How could refinancing my mortgage affect my payment or payoff time?
Use this calculator to help determine if you should refinance your mortgage. Enter your current mortgage principal and interest payment, your current mortgage balance, the new interest rate, term of the refinanced loan, points and closing costs. This calculator will then show you the new monthly principal and interest payment amount, the amount of money you can save each month and how many months you will pay on the new loan before you actually start saving money (months to break even). (Note: this calculator may show negative monthly savings and months to break if your monthly payment actually goes up. That may happen if the interest rate is higher or the length of your refinanced loan is shorter – for instance, if you refinance a 30 year loan to a 15 year loan.) You can display and/or print the amortization schedule for your loan.
Title: A title for these calculator results that will help you identify it if you have printed out several versions of the calculator.
Lender: The name of your potential lender. This field is not required but may help if you have printed out several loan scenarios.
Current Payment P&I: The amount of principal + interest you currently pay as part of your monthly mortgage payment. Do not include insurance and taxes or other escrow amounts.
Refinance Amount: The amount you plan to refinance. This amount could be the balance of your current mortgage loan or less if you plan to pay some extra at closing to get the balance down. It could even be more than your current balance if you plan to take some extra money out of your equity.
New Interest Rate: The annual percentage rate you will pay for this loan.
Length of New Loan: How long you will pay on this loan. Also choose whether ‘Length of Loan’ is years or months.
Points: The number of points (or percentage of the loan amount) you’ll be paying to close this loan. Check ‘Roll into Loan’ if the cost of the loan points is being financed and included in the ‘Loan Amount’.

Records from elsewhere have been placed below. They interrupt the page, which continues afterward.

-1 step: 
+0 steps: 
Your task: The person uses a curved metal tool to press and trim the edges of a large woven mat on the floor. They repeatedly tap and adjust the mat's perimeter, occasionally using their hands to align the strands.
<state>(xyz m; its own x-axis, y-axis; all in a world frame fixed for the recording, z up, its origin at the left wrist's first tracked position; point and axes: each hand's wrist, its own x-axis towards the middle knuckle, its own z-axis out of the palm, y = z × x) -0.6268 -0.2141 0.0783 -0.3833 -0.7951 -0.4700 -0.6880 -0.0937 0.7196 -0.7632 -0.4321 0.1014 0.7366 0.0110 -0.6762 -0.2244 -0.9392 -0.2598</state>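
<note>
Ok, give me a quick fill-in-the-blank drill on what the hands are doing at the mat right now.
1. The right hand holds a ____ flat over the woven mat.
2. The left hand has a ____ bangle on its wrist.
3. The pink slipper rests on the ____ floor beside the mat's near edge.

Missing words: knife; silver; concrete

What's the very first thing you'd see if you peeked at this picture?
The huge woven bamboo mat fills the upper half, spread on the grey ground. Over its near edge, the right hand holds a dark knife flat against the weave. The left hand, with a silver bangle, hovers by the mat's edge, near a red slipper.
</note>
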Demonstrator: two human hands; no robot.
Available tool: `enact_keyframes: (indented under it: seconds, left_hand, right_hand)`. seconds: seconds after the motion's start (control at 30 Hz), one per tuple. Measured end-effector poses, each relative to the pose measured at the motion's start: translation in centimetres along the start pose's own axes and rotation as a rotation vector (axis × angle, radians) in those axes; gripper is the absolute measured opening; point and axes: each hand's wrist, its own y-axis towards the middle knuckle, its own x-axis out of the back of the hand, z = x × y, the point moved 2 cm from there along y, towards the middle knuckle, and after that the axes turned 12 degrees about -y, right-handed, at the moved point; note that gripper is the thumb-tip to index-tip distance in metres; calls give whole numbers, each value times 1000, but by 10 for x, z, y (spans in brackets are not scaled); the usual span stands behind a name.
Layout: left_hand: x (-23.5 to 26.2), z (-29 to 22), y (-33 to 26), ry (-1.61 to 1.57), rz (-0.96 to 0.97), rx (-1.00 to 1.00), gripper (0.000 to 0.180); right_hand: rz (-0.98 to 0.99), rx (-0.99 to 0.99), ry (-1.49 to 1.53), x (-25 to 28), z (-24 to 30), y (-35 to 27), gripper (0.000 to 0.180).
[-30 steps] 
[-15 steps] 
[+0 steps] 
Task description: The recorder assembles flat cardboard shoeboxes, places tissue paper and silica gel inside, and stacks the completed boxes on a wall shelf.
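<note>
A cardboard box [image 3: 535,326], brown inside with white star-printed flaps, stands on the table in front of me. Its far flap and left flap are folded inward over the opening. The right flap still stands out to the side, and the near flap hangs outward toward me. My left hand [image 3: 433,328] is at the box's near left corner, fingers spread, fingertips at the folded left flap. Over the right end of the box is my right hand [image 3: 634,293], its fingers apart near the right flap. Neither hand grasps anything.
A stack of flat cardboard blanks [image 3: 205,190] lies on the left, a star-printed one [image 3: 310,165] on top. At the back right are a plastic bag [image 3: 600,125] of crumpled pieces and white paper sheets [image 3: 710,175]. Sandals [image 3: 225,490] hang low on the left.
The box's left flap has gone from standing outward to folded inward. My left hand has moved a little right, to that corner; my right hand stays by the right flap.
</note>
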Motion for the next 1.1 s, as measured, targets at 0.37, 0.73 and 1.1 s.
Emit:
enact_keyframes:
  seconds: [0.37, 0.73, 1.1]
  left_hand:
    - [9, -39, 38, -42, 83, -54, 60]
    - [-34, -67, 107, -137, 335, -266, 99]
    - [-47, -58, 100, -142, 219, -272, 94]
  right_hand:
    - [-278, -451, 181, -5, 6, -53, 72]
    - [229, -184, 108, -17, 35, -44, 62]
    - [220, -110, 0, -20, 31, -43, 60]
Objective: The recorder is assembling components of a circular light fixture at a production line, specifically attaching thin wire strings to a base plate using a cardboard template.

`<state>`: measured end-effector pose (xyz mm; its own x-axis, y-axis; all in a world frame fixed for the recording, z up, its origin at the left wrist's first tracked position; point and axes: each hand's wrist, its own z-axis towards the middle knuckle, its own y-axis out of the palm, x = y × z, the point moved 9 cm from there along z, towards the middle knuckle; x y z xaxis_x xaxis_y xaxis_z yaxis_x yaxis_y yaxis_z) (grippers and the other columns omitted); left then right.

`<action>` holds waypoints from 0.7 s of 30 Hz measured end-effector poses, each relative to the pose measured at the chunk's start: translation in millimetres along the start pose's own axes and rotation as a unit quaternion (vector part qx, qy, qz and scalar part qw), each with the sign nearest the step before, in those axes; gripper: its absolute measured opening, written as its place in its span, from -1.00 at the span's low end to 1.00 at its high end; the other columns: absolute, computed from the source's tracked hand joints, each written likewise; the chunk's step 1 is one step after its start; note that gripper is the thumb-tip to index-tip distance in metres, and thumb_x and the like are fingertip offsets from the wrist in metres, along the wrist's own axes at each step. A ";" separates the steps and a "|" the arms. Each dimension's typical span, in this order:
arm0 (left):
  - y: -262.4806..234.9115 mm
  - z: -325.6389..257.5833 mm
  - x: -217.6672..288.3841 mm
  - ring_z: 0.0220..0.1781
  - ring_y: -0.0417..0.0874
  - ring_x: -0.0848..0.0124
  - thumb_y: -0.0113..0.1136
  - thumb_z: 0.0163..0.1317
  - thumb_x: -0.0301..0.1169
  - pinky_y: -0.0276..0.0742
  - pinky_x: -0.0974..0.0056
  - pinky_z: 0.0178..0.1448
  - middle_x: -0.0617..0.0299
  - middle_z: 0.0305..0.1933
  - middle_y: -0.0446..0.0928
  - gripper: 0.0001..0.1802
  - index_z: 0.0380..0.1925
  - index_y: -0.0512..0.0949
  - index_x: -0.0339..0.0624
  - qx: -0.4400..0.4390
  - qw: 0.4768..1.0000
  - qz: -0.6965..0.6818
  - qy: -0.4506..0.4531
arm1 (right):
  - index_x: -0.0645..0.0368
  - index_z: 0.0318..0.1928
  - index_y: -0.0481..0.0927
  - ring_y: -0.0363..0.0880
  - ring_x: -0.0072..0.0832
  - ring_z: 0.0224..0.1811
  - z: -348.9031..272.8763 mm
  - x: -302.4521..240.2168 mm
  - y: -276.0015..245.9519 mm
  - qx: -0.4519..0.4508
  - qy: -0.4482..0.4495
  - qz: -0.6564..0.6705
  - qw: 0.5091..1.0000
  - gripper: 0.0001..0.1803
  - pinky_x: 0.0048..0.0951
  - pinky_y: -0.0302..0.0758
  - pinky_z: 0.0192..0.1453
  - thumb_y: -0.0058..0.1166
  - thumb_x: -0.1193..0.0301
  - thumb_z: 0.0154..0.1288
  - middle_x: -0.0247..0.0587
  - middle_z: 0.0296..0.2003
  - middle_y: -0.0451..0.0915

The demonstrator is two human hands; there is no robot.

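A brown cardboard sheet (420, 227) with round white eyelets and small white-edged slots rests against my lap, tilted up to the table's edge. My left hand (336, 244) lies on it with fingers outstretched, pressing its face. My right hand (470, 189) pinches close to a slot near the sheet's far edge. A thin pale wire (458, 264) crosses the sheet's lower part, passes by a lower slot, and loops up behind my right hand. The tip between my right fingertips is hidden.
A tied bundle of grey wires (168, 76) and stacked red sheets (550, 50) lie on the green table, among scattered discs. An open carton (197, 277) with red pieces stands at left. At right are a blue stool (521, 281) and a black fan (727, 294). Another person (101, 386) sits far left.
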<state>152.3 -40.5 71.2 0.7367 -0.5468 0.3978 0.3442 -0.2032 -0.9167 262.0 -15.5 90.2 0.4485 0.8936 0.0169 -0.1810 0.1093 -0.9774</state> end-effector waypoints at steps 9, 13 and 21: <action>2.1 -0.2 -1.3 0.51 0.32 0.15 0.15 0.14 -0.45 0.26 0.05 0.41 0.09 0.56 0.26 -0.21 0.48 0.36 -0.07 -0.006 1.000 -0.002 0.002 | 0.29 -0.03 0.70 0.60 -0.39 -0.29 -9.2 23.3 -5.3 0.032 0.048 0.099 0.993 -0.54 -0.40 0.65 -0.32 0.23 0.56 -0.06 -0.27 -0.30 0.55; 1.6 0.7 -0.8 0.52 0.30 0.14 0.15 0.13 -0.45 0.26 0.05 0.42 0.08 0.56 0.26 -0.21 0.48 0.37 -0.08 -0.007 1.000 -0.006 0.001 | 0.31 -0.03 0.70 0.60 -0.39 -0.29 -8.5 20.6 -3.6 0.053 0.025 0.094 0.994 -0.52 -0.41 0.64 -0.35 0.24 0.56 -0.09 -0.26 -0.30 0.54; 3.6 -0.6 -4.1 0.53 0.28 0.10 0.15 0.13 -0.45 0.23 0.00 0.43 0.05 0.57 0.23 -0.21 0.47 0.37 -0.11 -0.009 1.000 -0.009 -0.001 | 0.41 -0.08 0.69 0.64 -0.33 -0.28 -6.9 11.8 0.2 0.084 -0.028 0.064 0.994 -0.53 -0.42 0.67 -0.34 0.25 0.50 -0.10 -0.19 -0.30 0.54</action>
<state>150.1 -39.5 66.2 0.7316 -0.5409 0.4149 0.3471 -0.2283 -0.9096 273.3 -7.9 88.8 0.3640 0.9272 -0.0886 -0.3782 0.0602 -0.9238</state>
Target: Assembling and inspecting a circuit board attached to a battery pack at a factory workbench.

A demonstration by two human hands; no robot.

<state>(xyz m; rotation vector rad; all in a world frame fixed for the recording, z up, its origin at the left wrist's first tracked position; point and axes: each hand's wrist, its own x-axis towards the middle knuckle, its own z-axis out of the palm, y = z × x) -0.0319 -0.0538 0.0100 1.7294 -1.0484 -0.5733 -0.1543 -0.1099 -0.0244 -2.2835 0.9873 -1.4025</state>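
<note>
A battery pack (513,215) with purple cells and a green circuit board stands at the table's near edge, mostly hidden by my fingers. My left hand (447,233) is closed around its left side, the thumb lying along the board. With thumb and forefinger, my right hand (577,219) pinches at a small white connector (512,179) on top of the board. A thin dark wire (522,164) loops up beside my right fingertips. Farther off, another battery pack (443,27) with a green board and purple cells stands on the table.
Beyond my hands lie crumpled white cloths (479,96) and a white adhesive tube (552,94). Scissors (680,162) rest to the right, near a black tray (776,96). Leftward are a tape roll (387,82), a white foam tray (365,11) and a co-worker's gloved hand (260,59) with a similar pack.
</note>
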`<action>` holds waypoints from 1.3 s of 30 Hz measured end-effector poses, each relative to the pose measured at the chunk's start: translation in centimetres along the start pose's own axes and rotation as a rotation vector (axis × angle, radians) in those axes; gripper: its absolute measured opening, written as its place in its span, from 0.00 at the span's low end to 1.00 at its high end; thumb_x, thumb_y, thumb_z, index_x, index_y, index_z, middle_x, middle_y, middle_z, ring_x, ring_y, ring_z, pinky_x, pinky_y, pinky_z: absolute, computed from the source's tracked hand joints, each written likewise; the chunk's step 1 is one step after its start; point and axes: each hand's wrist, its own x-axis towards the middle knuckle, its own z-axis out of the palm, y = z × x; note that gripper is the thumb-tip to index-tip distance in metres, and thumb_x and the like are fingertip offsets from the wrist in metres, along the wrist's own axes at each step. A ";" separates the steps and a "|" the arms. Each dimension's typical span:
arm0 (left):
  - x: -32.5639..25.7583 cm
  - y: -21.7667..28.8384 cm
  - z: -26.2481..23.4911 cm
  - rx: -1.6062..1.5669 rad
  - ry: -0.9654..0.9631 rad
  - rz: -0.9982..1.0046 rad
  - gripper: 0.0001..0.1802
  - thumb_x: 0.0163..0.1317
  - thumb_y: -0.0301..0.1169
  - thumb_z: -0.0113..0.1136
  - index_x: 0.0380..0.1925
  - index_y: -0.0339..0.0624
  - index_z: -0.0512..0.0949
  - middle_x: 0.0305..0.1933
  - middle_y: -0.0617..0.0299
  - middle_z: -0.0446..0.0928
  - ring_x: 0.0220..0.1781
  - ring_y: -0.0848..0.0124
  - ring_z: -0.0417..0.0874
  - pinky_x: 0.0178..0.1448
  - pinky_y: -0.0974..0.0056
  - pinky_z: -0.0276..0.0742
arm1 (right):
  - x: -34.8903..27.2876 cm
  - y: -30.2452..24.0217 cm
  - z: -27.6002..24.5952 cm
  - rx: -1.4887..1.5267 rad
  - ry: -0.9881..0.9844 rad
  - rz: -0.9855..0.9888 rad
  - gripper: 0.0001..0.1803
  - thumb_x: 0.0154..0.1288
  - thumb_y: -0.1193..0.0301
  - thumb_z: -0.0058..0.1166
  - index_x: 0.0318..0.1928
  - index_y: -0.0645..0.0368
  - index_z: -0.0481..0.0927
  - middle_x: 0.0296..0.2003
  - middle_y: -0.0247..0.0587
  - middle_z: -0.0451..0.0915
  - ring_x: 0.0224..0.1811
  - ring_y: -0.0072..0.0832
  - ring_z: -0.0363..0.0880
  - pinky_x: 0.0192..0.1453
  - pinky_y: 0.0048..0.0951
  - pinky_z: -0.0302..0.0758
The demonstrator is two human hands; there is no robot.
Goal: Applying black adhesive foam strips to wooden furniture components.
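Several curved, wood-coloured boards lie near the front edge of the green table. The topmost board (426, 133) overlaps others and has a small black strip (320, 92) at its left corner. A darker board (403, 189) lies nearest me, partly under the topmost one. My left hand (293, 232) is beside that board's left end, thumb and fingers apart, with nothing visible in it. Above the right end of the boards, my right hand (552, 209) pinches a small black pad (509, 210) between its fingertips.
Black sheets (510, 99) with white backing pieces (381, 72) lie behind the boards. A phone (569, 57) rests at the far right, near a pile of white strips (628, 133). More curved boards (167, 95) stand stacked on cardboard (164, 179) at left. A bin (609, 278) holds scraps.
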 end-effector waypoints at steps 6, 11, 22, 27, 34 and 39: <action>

Other Closing Costs: Any other costs you’ll be paying during the closing of your loan. These might be costs like the appraisal, property taxes, property insurance, title insurance, realtor fees, etc. Check ‘Roll into Loan’ if your closing costs (not to include loan points) is being financed and included in the ‘Loan Amount’.
New Monthly Payment: ‘Principal’ + ‘Interest’ + ‘Additional Principal’ (where applicable) to be paid each month. Actual payment could include escrow for insurance and property taxes plus private mortgage insurance (PMI).
Monthly Savings: ‘Current Payment’ – ‘New Monthly Payment’ shows how much money you will save each month on your mortgage payment. If this number is negative this may not be a good refinance option for you or it may be that you are refinancing for a shorter ‘Length of Loan’ than you currently have and it still benefits you.
Total Closing Costs: ‘Points’ dollar amount + ‘Other Closing Costs’ helps determine how many months it will take you to break even or actually start saving money by refinancing.
Time to Break Even: The number of months at which your ‘Monthly Savings’ adds up to cover ‘Total Closing Costs’. At this point your refinance starts to save you money. You should not refinance unless you plan to stay in your home or keep this property longer than this many months. If your monthly payment is going up (‘Monthly Savings’ is negative), ‘Months to Break Even’ will say ‘N/A’. This may happen if you are refinancing for a shorter ‘Length of Loan’ than your current mortgage.
Total Loan Amount: ‘Refinance Amount’ + ‘Points’ (if rolled into loan) + ‘Other Closing Costs’ (if rolled into loan).
Total Interest: Total amount of interest you will pay over ‘Length of Loan’.
Total Paid: Total amount of principal + interest you will pay over ‘Length of Loan’.
Points Amount: The points percentage applied to the amount you borrow gives the dollar amount the loan points will cost.
Number of Payments: The number of payments you will make to pay off the loan.
Annual Cost: The amount of money you will pay each year for this loan.